History

United Kingdom
- Name: HMS Pigeon
- Ordered: 11 December 1805
- Builder: Custance & Stone, Great Yarmouth
- Laid down: February 1806
- Launched: 26 April 1806
- Fate: Wrecked 5 January 1809

General characteristics
- Class & type: Cuckoo-class schooner
- Tons burthen: 751⁄94 (bm)
- Length: 56 ft 2 in (17.1 m) (overall); 42 ft 4+1⁄8 in (12.9 m) (keel);
- Beam: 18 ft 3 in (5.6 m)
- Draught: Unladen: 5 ft 1+1⁄2 in (1.6 m); Laden: 7 ft 6+1⁄2 in (2.3 m);
- Depth of hold: 8 ft 6 in (2.6 m)
- Sail plan: Schooner
- Complement: 20
- Armament: 4 × 12-pounder carronades

= HMS Pigeon (1806) =

HMS Pigeon (or Pidgeon) was a Royal Navy Cuckoo-class schooner. Custance & Stone built and launched her at Great Yarmouth in 1806. Like many of her class and the related s, she succumbed to the perils of the sea relatively early in her career.

==Service==
Pigeon was commissioned in June 1806 under Lieutenant Richard Cox.

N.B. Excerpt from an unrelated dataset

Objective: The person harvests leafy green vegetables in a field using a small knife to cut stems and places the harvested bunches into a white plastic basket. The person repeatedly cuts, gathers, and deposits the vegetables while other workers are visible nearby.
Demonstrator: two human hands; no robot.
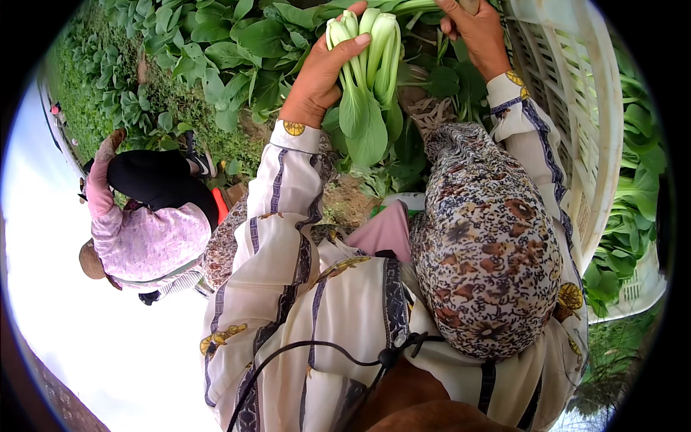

Pidgeon was at the surrender of the Danish Fleet after the Battle of Copenhagen on 7 September. (Note: The prize money amounted to £3 8s for an ordinary seaman, or slightly over two months wages.) Pidgeon also shared, with many other ships in the British fleet at Copenhagen in August–September 1807, in the prize money for several other captures: Hans and Jacob (17 August), and Odifiord and Benedicta (4 and 12 September). (Note: The share of the prize money for an ordinary seaman for all three together was 3s 9½d, or less than half-a-week's wages.)

==Fate==
Pigeon was wrecked off Kingsgate Point near Margate on 5 January 1809. At 5pm while cruising with Calliope off Flushing the two vessels parted company in a heavy gale and snowstorm. Pigeon sighted a light that her crew took to be the North Sand Head but 15 minutes later she grounded. The grounding parted her rudder post; within minutes the water was above her hold and the sea was breaking over her. The crew lashed themselves to the rigging and awaited the dawn. Unfortunately, two of her crew died of exposure during the night. The following morning local people and the Sea Fencibles rescued the survivors.